» **Exercise goal**
Exactly as written, please repeat the data that follows, but not the pictures.

» **Provided data**
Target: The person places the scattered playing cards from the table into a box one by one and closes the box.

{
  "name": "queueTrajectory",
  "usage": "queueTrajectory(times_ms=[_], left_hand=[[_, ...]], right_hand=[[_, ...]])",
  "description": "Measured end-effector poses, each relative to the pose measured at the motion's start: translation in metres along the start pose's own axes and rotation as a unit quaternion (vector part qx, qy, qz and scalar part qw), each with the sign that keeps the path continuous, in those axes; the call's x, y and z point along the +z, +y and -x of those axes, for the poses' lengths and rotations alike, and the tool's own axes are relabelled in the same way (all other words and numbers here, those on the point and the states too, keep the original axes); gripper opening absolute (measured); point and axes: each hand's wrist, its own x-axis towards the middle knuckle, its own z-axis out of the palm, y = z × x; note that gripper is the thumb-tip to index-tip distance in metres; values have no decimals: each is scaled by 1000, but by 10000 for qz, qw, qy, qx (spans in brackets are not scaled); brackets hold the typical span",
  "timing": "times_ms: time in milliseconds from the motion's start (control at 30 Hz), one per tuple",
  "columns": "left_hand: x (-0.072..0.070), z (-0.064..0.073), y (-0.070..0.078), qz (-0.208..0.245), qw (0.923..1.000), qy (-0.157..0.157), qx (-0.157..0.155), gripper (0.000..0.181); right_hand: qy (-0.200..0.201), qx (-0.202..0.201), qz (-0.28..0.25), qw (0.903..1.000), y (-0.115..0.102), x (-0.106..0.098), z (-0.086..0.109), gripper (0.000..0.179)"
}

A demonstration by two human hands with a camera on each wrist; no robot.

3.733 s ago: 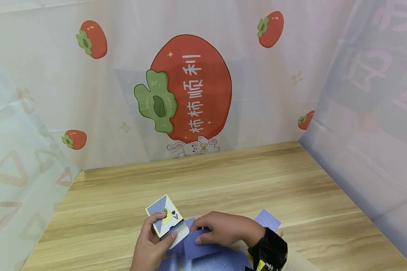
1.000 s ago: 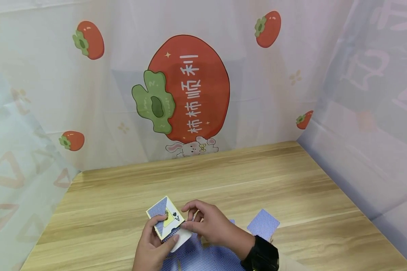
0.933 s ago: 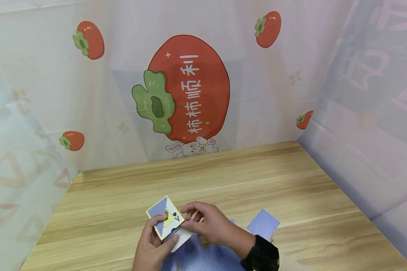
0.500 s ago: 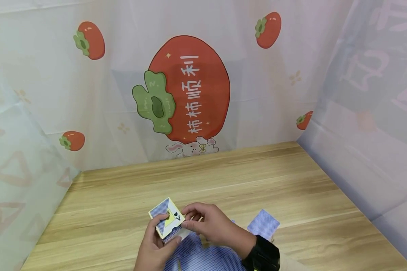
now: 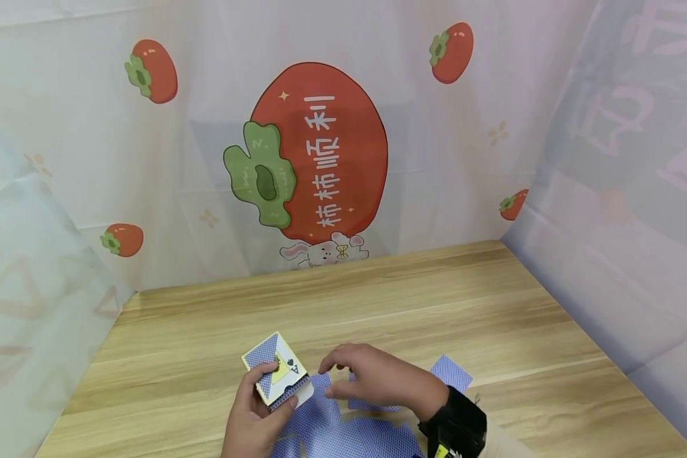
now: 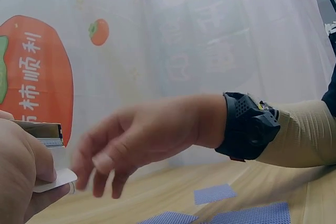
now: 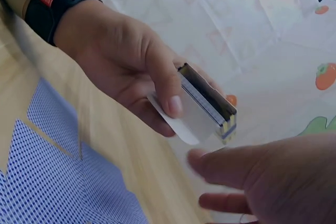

» **Worked solution**
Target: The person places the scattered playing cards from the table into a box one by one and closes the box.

{
  "name": "queueTrajectory",
  "usage": "queueTrajectory(times_ms=[_], left_hand=[[_, ...]], right_hand=[[_, ...]])",
  "description": "Measured end-effector poses, each relative to the pose measured at the motion's start: translation in metres along the start pose's own axes and rotation as a unit quaternion (vector part qx, qy, qz and scalar part qw), each with the sign that keeps the path continuous, in those axes; the call's x, y and z point along the +z, +y and -x of those axes, for the poses' lengths and rotations alike, and the tool's own axes are relabelled in the same way (all other words and numbers here, those on the point and the states too, keep the original axes); gripper opening absolute (measured); point and axes: each hand's wrist, its own x-axis towards the middle knuckle, its own z-axis out of the palm, y = z × x; note that gripper is the thumb-tip to index-tip distance in metres; values have no decimals: each is scaled by 1000, but by 10000 for qz, qw, qy, qx (spans in brackets are not scaled); brackets hold the typical span",
  "timing": "times_ms: time in milliseconds from the motion's start (control at 30 Hz), one per tuple",
  "columns": "left_hand: x (-0.072..0.070), z (-0.064..0.073), y (-0.070..0.078), qz (-0.208..0.245), qw (0.923..1.000), qy (-0.157..0.157), qx (-0.157..0.155), gripper (0.000..0.181); right_hand: qy (-0.200..0.201), qx (-0.202..0.201), qz (-0.28..0.25), qw (0.903..1.000), y (-0.115..0.102), x (-0.106..0.098), z (-0.086..0.109), gripper (0.000..0.179)"
}

A demonstration by two human hands with a camera on each wrist; no robot.

3.733 s ago: 
1.000 s ago: 
0.933 s ago: 
0.500 s ago: 
now: 
now: 
now: 

This completes the output for the exercise.